§ **What you will do**
Print, exactly as they appear in the listing below, the lines from the line with "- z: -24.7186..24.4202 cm" to the line with "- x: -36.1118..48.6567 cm", with both end lines kept.
──────────────────────────────
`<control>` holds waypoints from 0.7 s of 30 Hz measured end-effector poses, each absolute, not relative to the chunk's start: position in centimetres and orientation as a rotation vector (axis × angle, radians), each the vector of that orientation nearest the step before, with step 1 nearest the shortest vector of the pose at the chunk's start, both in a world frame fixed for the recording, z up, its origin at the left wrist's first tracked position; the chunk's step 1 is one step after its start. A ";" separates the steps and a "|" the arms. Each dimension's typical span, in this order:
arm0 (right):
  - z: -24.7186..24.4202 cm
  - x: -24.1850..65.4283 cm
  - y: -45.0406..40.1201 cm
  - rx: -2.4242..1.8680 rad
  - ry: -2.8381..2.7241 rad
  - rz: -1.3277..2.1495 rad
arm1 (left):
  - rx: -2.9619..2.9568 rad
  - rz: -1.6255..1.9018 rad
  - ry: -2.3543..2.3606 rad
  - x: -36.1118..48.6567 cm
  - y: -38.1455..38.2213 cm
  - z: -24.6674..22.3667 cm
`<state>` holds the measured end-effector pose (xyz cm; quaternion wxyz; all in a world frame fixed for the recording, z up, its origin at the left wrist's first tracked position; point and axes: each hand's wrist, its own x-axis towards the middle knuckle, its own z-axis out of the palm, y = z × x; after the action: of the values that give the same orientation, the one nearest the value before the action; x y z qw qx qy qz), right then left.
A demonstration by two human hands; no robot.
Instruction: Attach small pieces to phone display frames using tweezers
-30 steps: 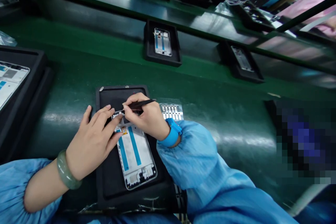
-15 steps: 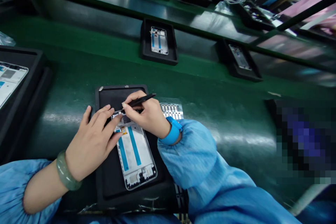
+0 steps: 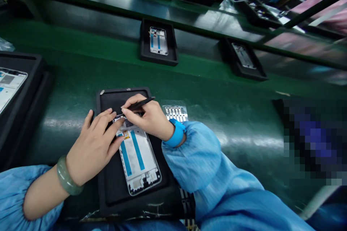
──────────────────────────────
§ **Exercise output**
  - z: -24.7186..24.4202 cm
  - x: -24.1850..65.4283 cm
  - y: -45.0406..40.1201 cm
  - rx: -2.4242..1.8680 rad
  - ry: -2.8381..2.7241 rad
  - rz: -1.3277..2.1495 rad
arm1 (left):
  - rx: -2.9619..2.9568 rad
  - rz: -1.6255..1.9018 rad
  - ry: -2.3543..2.3606 rad
  - x: -36.1118..48.6567 cm

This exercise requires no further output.